_Problem_
Below is a listing. Set down exactly the lines from the one containing "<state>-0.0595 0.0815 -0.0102" through the one containing "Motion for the", both ends included, and leave out the rest.

_Data_
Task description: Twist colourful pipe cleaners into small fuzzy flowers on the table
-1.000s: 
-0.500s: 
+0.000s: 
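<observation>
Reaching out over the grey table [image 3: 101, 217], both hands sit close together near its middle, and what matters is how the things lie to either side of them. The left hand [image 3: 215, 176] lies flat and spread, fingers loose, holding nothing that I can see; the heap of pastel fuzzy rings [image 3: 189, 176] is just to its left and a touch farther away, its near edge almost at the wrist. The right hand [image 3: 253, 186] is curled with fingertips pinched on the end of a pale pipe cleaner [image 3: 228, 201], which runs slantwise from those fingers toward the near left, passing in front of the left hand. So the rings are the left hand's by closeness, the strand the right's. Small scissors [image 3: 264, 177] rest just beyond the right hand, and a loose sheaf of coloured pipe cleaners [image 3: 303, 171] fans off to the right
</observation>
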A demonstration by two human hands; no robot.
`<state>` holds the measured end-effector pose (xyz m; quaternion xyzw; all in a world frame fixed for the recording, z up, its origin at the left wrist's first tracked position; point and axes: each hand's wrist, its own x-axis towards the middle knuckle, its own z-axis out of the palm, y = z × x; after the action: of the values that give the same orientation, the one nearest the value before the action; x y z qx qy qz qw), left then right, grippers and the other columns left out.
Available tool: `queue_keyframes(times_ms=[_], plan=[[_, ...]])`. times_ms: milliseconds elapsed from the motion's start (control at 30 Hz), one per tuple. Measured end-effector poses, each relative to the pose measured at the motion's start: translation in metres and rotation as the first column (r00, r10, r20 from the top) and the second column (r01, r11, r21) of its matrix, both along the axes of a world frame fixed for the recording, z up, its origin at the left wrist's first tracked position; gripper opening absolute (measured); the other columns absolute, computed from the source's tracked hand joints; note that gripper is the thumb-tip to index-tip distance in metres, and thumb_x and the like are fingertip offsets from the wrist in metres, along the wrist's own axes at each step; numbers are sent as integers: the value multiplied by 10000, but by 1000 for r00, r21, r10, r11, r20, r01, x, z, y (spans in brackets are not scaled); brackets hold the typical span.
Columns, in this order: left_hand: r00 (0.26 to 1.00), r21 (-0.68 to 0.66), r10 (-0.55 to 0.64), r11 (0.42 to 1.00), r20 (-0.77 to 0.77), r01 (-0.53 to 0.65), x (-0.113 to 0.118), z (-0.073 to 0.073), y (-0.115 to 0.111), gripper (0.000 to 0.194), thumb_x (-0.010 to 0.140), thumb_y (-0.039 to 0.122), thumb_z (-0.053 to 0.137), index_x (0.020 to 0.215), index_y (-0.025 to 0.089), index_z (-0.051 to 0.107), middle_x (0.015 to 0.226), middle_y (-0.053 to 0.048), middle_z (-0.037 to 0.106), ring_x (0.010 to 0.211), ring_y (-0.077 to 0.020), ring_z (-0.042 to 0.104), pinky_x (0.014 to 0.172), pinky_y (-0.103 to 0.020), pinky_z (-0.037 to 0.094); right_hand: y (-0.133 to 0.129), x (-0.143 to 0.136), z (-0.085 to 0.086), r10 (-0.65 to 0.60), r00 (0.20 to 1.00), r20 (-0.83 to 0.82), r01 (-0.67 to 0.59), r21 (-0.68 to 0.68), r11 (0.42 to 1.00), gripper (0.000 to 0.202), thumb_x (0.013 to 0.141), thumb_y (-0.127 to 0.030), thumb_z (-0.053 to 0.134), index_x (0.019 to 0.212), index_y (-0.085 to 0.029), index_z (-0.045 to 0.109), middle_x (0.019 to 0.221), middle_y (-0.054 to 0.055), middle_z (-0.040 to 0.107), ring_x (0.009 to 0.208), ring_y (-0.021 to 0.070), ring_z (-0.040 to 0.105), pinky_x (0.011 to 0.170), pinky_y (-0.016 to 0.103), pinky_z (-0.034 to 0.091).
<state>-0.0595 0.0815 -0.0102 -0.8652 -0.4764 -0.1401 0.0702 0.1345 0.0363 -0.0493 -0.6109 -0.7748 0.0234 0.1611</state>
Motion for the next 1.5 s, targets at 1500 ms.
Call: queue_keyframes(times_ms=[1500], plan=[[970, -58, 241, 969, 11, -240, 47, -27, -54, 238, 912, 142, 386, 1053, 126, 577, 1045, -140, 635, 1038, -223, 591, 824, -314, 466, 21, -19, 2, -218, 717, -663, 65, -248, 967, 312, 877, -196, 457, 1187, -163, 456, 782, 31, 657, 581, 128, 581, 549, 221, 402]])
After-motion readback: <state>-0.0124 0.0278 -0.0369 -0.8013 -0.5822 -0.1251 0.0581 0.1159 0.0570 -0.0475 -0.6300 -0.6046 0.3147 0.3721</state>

_Reply_
<state>-0.0595 0.0815 -0.0102 -0.8652 -0.4764 -0.1401 0.0702 0.1345 0.0363 -0.0493 -0.6109 -0.7748 0.0234 0.1611</state>
Motion for the next 1.5 s, targets at 1500 ms.

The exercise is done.